In a sense, one wishes that Maalouf had let his material simmer in his mind for longer, or that he had mobilised his considerable powers of imagination to transform his historical documents into fiction, as the novelist Siri Hustvedt has done, using her father's Depression-era diaries as the backbone for The Sorrows of an American, a book about characters who are vividly and completely invented. Also, on a more material level, Maalouf tells his readers about his family photographs at length, but he never shows them. Why not? Why not include them in the book or better yet, embed them into a fictional narrative, as novelists from W. G. Sebald (in The Emigrants and Austerlitz, among others) to Javier Marias (in part one of his Your Face Tomorrow trilogy) have done with great sophistication in their works delving into history and memory.
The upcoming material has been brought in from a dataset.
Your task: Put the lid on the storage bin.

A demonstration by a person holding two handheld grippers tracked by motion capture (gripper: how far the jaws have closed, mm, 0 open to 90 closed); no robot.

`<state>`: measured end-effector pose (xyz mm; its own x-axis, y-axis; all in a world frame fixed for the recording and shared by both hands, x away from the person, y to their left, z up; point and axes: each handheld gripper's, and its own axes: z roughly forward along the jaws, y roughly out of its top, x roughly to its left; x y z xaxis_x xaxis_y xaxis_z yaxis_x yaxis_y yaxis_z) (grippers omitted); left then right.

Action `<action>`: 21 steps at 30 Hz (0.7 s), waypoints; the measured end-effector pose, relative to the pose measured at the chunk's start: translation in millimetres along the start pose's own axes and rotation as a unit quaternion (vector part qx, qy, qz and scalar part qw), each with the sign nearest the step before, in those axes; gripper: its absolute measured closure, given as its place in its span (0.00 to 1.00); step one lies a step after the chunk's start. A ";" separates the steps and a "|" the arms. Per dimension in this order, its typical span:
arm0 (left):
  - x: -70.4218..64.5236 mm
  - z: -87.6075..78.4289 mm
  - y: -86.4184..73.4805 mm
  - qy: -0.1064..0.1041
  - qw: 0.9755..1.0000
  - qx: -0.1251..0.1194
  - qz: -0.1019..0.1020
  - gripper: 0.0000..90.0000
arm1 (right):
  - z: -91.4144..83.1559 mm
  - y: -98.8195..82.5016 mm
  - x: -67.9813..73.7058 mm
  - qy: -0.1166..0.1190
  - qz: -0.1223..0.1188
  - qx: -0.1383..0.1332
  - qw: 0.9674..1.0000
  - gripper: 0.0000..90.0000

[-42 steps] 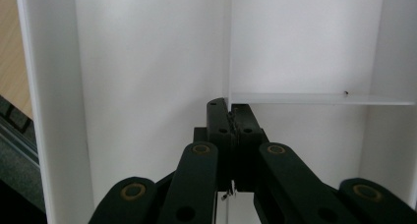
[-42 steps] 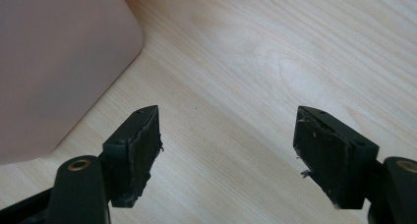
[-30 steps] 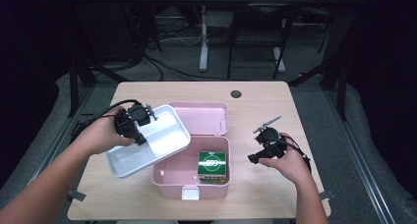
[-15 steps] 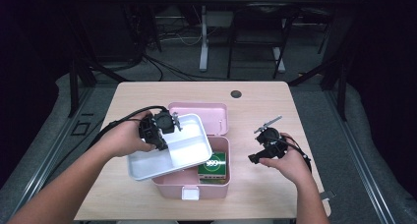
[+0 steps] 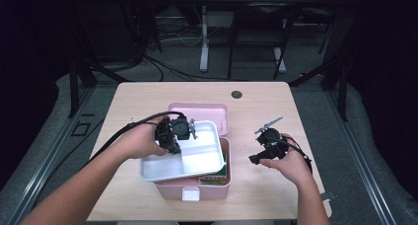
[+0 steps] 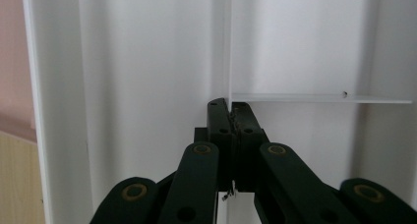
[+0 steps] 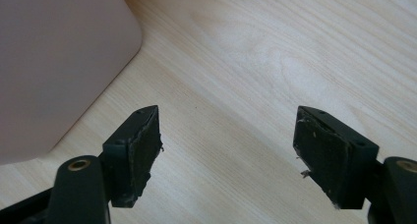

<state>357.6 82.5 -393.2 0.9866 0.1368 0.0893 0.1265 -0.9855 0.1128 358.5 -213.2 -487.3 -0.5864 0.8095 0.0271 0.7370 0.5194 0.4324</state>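
Nearest you, the pink box point(image 5: 192, 188) sits on the pale wood-grain table point(image 5: 256, 106). It is smooth matte plastic with rounded corners and a small white latch on its front wall. A green packet point(image 5: 217, 178) shows inside it, under the tray's near edge.

Your left claw point(image 5: 173, 145) is clamped tight on the white tray point(image 5: 197, 156), a glossy, thin-walled plastic insert with rounded corners and a divider that splits it into compartments. In the left gripper view the black jaws are pressed together on the tray's upright wall point(image 6: 228, 47), just where a thin divider meets it. The tray hangs tilted over the open box, its near edge lower and overlapping the box's opening. Your left hand point(image 5: 140, 141) grips the tool from the tray's left side, forearm coming in low across the table.

Your right claw point(image 7: 226, 145) stands wide open with nothing between its worn, rough black pads point(image 7: 145, 150). It hovers over bare table just right of the box, whose rounded pink corner point(image 7: 59, 62) shows at its left. Your right hand point(image 5: 288, 163) is well apart from the tray.

Farther off, the box's pink lid point(image 5: 199, 111) lies open behind the tray, and a small dark round disc point(image 5: 236, 94) is set in the table near the far edge.
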 end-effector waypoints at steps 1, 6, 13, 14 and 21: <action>-0.6 0.9 2.0 0.000 1.000 -0.003 0.004 0.99 | 0.2 0.0 0.1 0.000 0.000 0.000 1.000 0.28; -7.0 5.9 12.4 -0.011 0.999 -0.012 0.029 0.99 | 1.0 0.1 0.3 0.001 0.000 0.001 1.000 0.28; -10.8 15.0 17.3 -0.018 0.998 -0.007 0.060 0.99 | 1.9 -0.7 -0.7 0.000 0.001 -0.001 1.000 0.28; -10.6 16.4 17.4 -0.017 0.998 -0.005 0.060 0.99 | 1.5 -0.7 -1.0 0.000 0.002 0.001 1.000 0.28; -11.9 23.1 19.5 -0.016 0.997 -0.014 0.070 0.99 | 2.6 -1.1 -1.4 0.000 0.004 0.000 1.000 0.28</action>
<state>350.7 59.3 -414.9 0.9972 -0.0054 0.0750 -0.0151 -0.9915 0.1295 359.4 -214.1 -490.2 -0.5813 0.8131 0.0306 0.7415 0.5139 0.4314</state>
Unfortunately, Origins ends with a clear indication that Maalouf will continue his work as a memoirist to write a sequel about his father. The most poetic passage the book may be the prelude, in which Maalouf describes his distaste for the term "roots", preferring "origins" instead. "Tributaries must be taken into account," he writes. "I come from a clan that has been nomadic since time immemorial in a desert as wide as the world. Our countries are oases that we leave when the spring goes dry; our houses are tents clad in stone, our nationalities a matter of dates and ships. The only thing connecting us to one another, beyond the generations, the seas, and the Babel of languages, is the soft sound of a name." Maalouf explains his own fickle, taciturn relationship to religion and nationality, and then he says:
"Like the ancient Greeks, I ground my identity in a mythology; I know it is fictitious, but I revere it as though it reveals truth." One wishes he had followed his own lines a little further. Kaelen Wilson-Goldie reports from Beirut for The National.